Holder & Ohiowood;  I'm using about the same amount of every 12 hours.  It's amazing how little wood these things use.  I used to heat with a wood stove in my living room (it's the only room that stayed warm) and would go through about the same amount of wood every 12 hours but by the time I got home from work about 10 to 11 hours later, the firewood was reduced to small coals and no heat in the house.  I hated coming home to a cold house.  Now, I put in about the same as you guys do every 12 hours so when I get home or get out of bed in morning the house is toasty warm and the oil furnace not running.  Believe it not, it took me a few days to get used to NOT hearing the oil furnace running.  It freaked me out.  Roger 
Roger

JJ

Another tip for clean out, when you take main solenoid boot off to unplug or end of season; is to shove the shop vac hose in on blow (instead of vac), and stand well clear of the crap that comes flying out.

         JJ

Roger2561

Thanks for the great tip, JJ.  I've got to remember that one.  Roger
Roger

holder73

Below are a series of pictures I made of my experience cleaning the primary and secondary air solenoids on my eclassic 1400 today, first is the inside of the solenoid box, then the primary solenoid elbow and nipple before cleaning, both after cleaning, the secondary elbow and nipple before cleaning, and last a picture of what came out of the primary nipple (part that elbow attaches to) on a piece of newspaper.



 


  

  

  

  

  

 

Thanks Roger for the good info. and directions on cleaning these, I had never cleaned these solenoid elbows and nipples out since I got my eclassic, I started it up middle of Jan. 2013 and ran through May, started it back up in mid Aug. and been running til present.  As you can see in the pics the primary solenoid elbow and nipple were really gunked up with cresote, owb was still functioning fine but as you can see by the elbow, it would've eventually stopped up completely, no air would equal no fire.  Again, valuable information gained here on this forum that prevented some major problems, enjoying a warm house tonight.

holder73

JJ I am asking for a new shop vac for Christmas, definitely will give the blowing into the primary solenoid a try, from alot of tips I've read here the shop vac will come in handy for cleaning the owb.

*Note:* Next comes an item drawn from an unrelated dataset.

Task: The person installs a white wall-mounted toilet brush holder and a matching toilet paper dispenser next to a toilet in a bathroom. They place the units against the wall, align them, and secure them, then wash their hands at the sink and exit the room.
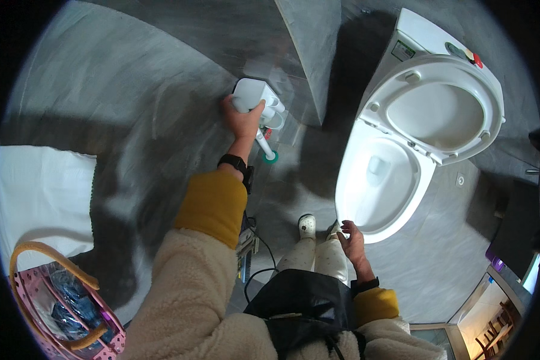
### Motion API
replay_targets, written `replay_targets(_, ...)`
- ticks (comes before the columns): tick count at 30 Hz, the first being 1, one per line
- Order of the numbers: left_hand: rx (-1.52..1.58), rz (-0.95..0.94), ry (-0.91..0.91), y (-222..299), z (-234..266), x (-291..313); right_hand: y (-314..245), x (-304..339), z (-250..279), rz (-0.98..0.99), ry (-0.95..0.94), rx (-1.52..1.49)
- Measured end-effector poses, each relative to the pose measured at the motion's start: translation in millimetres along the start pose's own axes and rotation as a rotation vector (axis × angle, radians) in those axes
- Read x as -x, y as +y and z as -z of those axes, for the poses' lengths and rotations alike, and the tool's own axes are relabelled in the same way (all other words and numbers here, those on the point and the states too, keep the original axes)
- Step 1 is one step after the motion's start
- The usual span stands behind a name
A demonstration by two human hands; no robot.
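My left hand (244, 122) reaches up to a white plastic holder (251, 90) against the grey wall. Its thumb and fingers close round the holder's near side, where a rounded white part shows between them. White cups or rings (273, 117) stick out to the right of the thumb. Below hangs a white tube-shaped handle (264, 144) with a green round end. My right hand (353, 243) hangs low beside the front rim of the white toilet (375, 231), fingers loosely bent and apart, nothing visible in them. Whether it touches the rim I cannot tell.
The toilet's seat and lid (441, 114) are raised. A pink basket (111, 345) with a tan handle holds plastic-wrapped things at lower left, near a white cloth or sheet (48, 198). A black cable (261, 271) runs by my legs. A floor drain (460, 179) lies right of the toilet.
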State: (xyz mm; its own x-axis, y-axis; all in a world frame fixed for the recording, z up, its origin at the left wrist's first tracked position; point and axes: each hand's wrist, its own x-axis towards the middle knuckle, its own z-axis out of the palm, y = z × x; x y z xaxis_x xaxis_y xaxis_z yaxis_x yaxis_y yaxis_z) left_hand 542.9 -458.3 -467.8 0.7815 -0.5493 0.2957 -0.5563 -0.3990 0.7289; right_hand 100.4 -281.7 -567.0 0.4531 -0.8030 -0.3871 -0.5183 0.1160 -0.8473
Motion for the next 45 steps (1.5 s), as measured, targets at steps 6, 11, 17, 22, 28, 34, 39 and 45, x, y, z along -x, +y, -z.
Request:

Roger I also am posting some pics of my primary solenoid plate and screws front and back, are these the ones you had to replace, mine look good, like new, if these are the ones you were talking about.

  

 

holder73

Roger2561, I went back and read your previous post and I think I figured out the bolt you were talking about was the one that goes through  the spring loaded lid that the solenoid open and closes to allow air to flow in to the firebox.  I did remove the spring and clean inside this lid and that bolt did look a little rough, I will have to take a closer look at it next time I'm cleaning the elbow and see about replacing it.

Roger2561

Holder73 - Great pics of before and after cleaning the primary elbow.  Your dirtiest one was actually clean compared to mine when I removed it.  I think there was a hole about 1/2" diameter for the air to pass through before I cleaned it.  Also, I'll take a pic of the plate that came with it on mine after I change it to the stainless steel.  I hope I can capture the amount of corrosion on it.  It is getting thin.  Regarding the secondary elbows on my E1400; they had minimal creosote buildup in them when I inspected them at the end of the heating season last year.  Generally, I will not have to touch those until I shut her down for the summer.  Roger 
Roger

firechief

Holder73 - Thanks for the great pictures.  For sure something to take a close look at.